La France et l'Allemagne avaient l'habitude de se considérer comme le « noyau dur » de l'Union Européenne et d'être entourés par des cercles concentriques composés de partenaires moins engagés. Seuls les quatre autres membres fondateurs de ce qui était à l'époque la Communauté Européenne (à savoir, l'Italie, la Belgique, les Pays-Bas et le Luxembourg) étaient admis dans le cercle intime des véritables partisans de l'Europe.
Il ne fait aucun doute que la réconciliation, à la fin de la deuxième guerre mondiale, de la France et de l'Allemagne, qui se considéraient jadis comme des « ennemis héréditaires » et qui se combattaient l'un l'autre sans relâches, a constitué le moteur de l'intégration européenne pendant un demi-siècle. Aujourd'hui, toutefois, ce couple franco-allemand s'apparente davantage au point faible de l'Europe. Le moteur s'est transformé en frein.
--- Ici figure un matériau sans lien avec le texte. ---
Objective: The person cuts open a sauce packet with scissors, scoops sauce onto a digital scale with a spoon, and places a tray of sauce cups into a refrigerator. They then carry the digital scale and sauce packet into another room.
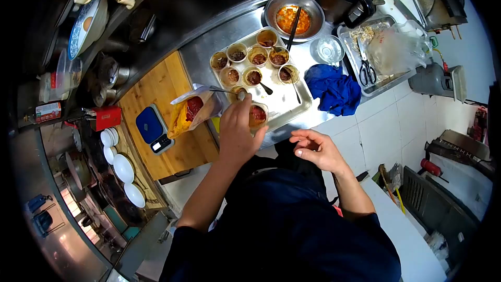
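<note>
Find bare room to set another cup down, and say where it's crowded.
Free: the wooden board between its far end and the blue digital scale; the metal tray between the cup beside the left hand and the edge facing the blue cloth. Crowded: the tray's opposite side, packed with sauce cups.

Over my feed I see most cups (pixel 223 79) on the tray (pixel 274 103) beyond the left hand (pixel 236 128), a scale (pixel 150 124) on the board (pixel 199 149) to its left, and a cloth (pixel 333 86) to its right.
</note>
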The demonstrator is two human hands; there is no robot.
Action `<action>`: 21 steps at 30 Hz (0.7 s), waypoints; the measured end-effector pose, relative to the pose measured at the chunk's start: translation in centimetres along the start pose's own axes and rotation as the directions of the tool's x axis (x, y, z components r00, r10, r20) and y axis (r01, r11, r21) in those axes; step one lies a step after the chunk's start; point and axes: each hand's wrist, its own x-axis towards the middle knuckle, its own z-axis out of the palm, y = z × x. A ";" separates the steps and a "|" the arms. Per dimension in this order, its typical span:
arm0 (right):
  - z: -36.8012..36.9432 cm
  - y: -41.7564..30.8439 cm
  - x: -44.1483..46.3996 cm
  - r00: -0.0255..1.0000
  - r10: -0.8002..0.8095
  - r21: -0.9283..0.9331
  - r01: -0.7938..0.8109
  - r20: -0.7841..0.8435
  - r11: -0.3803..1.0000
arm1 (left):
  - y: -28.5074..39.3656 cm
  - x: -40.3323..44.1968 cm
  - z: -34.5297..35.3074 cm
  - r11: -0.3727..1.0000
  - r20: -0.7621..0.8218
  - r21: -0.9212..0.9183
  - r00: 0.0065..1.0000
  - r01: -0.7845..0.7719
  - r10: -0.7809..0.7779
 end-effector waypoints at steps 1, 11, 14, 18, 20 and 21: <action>-0.8 0.6 0.1 1.000 0.002 0.009 -0.002 0.005 1.000 | -0.1 0.8 1.3 1.000 -0.027 0.028 1.000 0.006 -0.005; -4.4 1.7 1.2 0.998 0.044 -0.120 -0.048 -0.035 0.992 | -1.4 3.2 7.2 0.988 -0.135 0.145 0.990 0.057 -0.037; -5.3 2.6 1.5 0.998 0.041 -0.134 -0.046 -0.040 0.990 | -1.9 3.2 8.0 0.978 -0.142 0.197 0.989 0.069 -0.042; -6.1 3.9 1.8 0.997 0.021 -0.110 -0.029 -0.068 0.993 | -1.6 3.8 8.1 0.964 -0.079 0.235 0.991 0.125 -0.109; -6.6 3.0 1.5 0.986 0.004 -0.220 -0.041 -0.167 0.975 | -1.9 3.7 8.6 0.968 -0.070 0.231 0.994 0.100 -0.086; -7.2 2.4 1.5 0.973 -0.025 -0.321 -0.052 -0.229 0.946 | -2.1 3.6 8.8 0.963 -0.078 0.252 0.994 0.096 -0.079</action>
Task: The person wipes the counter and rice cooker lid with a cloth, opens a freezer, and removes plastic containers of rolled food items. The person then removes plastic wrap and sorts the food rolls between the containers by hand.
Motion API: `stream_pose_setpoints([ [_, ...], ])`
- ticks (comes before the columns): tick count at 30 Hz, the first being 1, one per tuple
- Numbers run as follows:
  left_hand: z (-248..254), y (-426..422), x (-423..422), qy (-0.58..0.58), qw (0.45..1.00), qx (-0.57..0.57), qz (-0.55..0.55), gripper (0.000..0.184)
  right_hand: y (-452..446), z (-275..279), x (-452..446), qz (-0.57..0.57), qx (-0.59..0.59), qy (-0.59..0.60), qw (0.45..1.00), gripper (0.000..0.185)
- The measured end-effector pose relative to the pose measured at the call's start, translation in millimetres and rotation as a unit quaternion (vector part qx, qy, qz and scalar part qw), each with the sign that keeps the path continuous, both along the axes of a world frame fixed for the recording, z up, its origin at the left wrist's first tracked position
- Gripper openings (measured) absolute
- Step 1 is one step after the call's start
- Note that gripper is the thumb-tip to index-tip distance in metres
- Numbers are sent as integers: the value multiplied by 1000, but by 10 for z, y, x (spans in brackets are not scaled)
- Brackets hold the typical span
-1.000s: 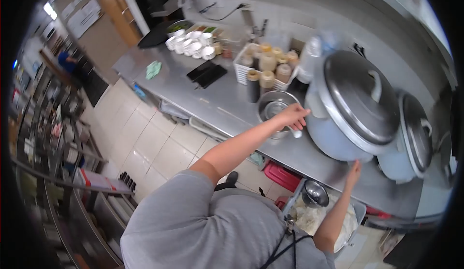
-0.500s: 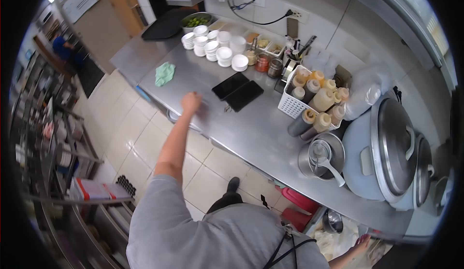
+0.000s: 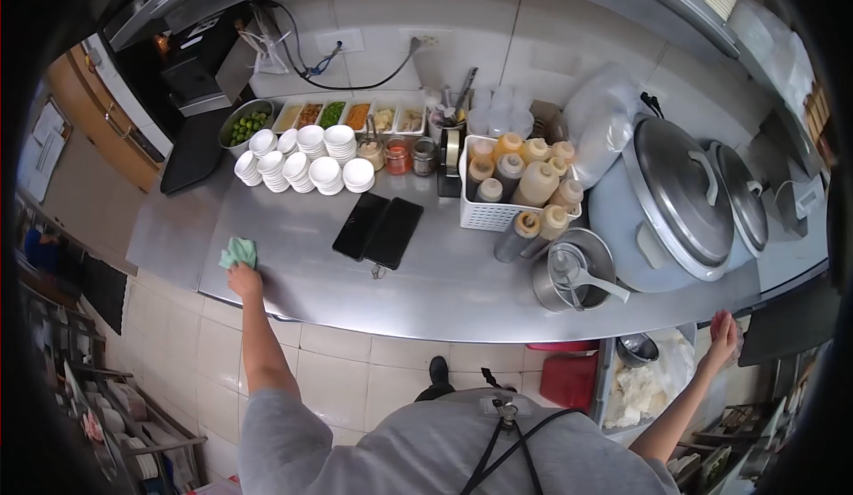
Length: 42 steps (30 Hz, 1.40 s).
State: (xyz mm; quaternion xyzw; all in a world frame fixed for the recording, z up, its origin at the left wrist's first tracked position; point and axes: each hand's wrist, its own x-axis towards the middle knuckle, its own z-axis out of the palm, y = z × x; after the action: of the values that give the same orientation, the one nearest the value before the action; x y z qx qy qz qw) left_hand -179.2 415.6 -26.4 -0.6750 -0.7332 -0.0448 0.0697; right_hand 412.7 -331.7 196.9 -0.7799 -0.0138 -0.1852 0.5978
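At the left part of the steel counter (image 3: 293, 299), my left hand (image 3: 244, 282) has its fingers closed on the near edge of a crumpled green cloth (image 3: 238, 251). The cloth lies against the counter top. My right hand (image 3: 725, 339) is off the counter's front edge at the right, fingers curled; a reddish patch shows at the fingertips, too small to identify. Two dark flat devices (image 3: 394, 233) lie side by side mid-counter. Right of them, a steel pot (image 3: 553, 286) holds a ladle with a pale handle (image 3: 604, 283).
Stacked white bowls (image 3: 326, 175), topping trays (image 3: 357, 116) and jars (image 3: 397, 155) line the back. A white basket (image 3: 489, 217) holds sauce bottles. Large lidded pots (image 3: 671, 193) stand right. Below are a red bin (image 3: 569, 381) and a tub with a metal bowl (image 3: 637, 349).
My left hand has moved from over the steel pot, along the counter, to the green cloth and taken hold of it. My right hand has left the large pot's side. The view has turned left.
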Motion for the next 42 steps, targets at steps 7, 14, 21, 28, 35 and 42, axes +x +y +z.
stream_pose_setpoints([
  [7,1413,67,513,-548,821,126,-97,27,1709,687,-929,247,1,-2,969,28],
  [14,2715,-2496,2495,-639,574,-240,-453,29,3070,278,-1927,586,315,279,692,64],
  [21,2542,-3233,2794,-472,498,-258,-680,31,2464,702,-1326,324,450,5,832,39],
  [28,2622,-3352,3164,-463,515,-312,-650,17,2419,950,517,-80,-565,-74,818,54],
  [35,2630,-3847,4536,-429,521,-226,-702,24,2378,242,1064,114,-594,-239,760,45],
  [42,2387,-4063,6244,-360,585,-40,-726,73,1179,98,1031,177,-459,-314,812,35],
])
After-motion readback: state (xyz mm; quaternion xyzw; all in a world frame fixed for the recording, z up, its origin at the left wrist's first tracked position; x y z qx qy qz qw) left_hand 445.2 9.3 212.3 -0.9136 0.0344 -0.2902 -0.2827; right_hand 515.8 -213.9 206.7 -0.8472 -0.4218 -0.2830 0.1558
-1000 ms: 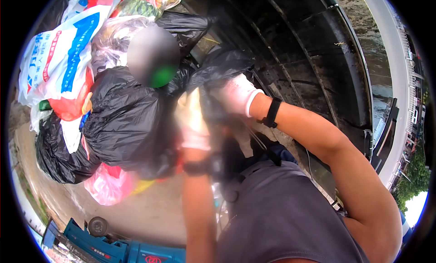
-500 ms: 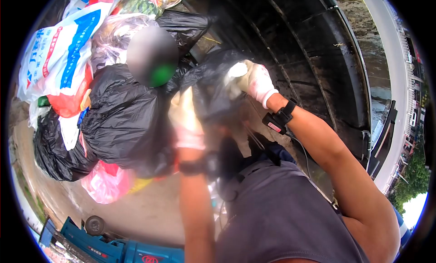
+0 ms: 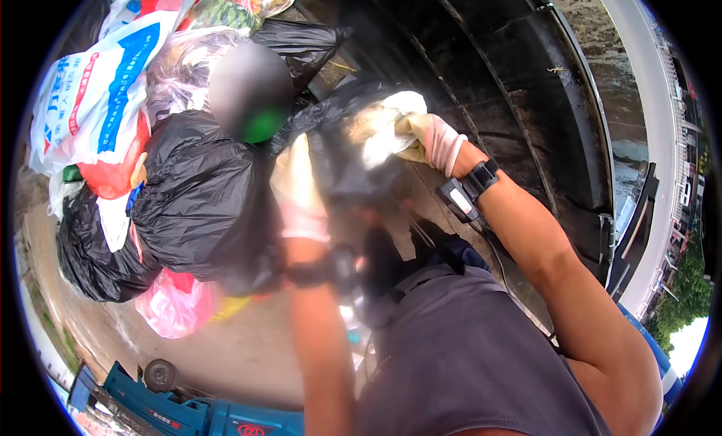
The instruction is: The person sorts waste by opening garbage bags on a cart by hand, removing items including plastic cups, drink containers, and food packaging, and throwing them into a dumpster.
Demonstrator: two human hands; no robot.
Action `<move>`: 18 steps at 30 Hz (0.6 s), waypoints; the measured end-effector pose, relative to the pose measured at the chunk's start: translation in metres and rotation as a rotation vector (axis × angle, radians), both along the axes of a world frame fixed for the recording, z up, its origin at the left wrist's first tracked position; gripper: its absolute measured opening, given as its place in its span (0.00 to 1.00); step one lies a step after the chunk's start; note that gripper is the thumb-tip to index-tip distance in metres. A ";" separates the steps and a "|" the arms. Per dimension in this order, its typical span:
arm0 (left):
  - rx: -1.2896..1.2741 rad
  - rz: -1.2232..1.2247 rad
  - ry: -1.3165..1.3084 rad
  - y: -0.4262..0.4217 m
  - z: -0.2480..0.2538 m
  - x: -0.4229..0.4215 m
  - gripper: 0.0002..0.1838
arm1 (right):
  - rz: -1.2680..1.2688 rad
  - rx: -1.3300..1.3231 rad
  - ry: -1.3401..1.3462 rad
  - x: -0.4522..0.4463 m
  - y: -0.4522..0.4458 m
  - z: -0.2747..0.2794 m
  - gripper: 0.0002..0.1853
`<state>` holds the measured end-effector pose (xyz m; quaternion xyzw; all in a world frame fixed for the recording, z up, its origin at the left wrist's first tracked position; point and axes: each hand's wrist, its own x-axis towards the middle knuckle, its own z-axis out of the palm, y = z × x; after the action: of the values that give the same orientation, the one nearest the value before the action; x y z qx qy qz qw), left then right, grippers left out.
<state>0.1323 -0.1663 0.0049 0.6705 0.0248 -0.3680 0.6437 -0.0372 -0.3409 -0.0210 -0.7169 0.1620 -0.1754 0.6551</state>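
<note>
A black plastic bag (image 3: pixel 331 161) hangs in front of me, its upper part stretched between my two gloved hands. My left hand (image 3: pixel 299 184), in a cream glove with a pink cuff, is closed on the bag's near left edge. In my right hand (image 3: pixel 436 141), gloved alike, is a crumpled whitish wad (image 3: pixel 391 120), held over the bag; whether it is paper, cloth or plastic I cannot make out. Just left of my left hand bulges a full black garbage bag (image 3: pixel 199 195). A round blurred patch hides part of the pile behind it.
Several stuffed bags are piled at the left: a white printed bag (image 3: pixel 105 90), a clear bag (image 3: pixel 184 67) and a pink bag (image 3: pixel 177 304). A black ribbed metal wall (image 3: pixel 511 97) curves along the right. At the lower left stands a blue vehicle (image 3: pixel 256 421).
My right hand has turned and the whitish wad in it now shows larger, over the bag. My left hand has shifted slightly left and down with the bag's edge.
</note>
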 end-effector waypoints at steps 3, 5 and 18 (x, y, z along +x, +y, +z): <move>0.038 -0.021 0.007 -0.004 0.013 -0.001 0.19 | 0.120 -0.147 0.053 0.000 0.002 -0.006 0.22; 0.041 -0.033 0.034 -0.003 0.015 0.002 0.20 | 0.019 0.003 0.738 -0.004 0.001 -0.009 0.31; 0.147 -0.266 -0.508 0.016 -0.034 0.022 0.24 | -0.345 -0.180 1.014 -0.025 -0.016 -0.041 0.25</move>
<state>0.1538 -0.1506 -0.0289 0.7834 -0.1986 -0.2668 0.5251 -0.0620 -0.3569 -0.0619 -0.7278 0.5574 0.0741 0.3925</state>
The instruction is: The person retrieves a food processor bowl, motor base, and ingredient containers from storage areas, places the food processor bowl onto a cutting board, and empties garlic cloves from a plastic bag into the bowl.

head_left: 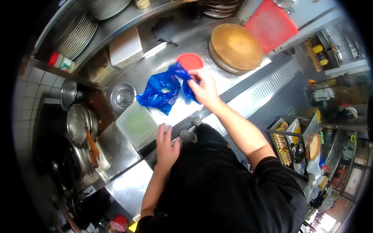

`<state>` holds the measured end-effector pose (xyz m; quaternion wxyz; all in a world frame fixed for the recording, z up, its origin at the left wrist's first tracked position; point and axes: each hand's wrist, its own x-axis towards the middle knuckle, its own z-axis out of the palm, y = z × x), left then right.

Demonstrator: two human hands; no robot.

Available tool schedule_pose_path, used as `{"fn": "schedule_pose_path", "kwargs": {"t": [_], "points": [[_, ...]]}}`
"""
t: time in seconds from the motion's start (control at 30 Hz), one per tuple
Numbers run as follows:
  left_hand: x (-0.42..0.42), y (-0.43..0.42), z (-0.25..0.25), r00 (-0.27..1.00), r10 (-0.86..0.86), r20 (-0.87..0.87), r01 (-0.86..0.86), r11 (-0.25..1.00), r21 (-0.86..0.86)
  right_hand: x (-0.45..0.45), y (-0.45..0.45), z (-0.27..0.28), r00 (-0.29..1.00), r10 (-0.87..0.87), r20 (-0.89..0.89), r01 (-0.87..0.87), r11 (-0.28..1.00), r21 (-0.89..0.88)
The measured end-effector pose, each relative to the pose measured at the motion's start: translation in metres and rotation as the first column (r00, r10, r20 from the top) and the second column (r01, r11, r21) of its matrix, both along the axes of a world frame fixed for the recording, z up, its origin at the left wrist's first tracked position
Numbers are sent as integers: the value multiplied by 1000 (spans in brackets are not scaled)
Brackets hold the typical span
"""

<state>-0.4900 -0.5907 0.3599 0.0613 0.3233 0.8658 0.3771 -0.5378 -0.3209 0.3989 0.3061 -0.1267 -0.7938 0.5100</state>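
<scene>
A blue plastic bag (160, 90) lies crumpled on the steel counter (229, 83), with something small and pale showing at its middle. The fingers of my right hand (204, 88) are closed on the bag's upper right part, beside a round red lid (189, 61). My left hand (167, 149) is held low near the counter's front edge, fingers apart and holding nothing. Just up and left of it sits a translucent plastic container (136, 123) with something green inside. A round metal bowl (123, 97) stands left of the bag.
A thick round chopping board (237, 47) and a red board (271, 26) are at the upper right. Plates (79, 37) stack on a shelf at the upper left. A strainer (77, 125) and pans stand left. Egg trays (281, 143) fill a rack at the right.
</scene>
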Motion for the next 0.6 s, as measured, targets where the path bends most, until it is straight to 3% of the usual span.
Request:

L'expérience traumatisante de la désunion occidentale sur la question de l'Irak au sein du Conseil de sécurité de l'ONU, les gouvernements de Jacques Chirac et de Gerhard Schröder prenant la tête de la résistance à une invasion de l'Irak par les Etats-Unis et le Royaume-Uni, a montré que le bilatéralisme franco-allemand comportait des effets secondaires destructeurs. Ces deux pays se sont ainsi aliénés une grande partie de l'Union en affirmant parler au nom de l'Europe.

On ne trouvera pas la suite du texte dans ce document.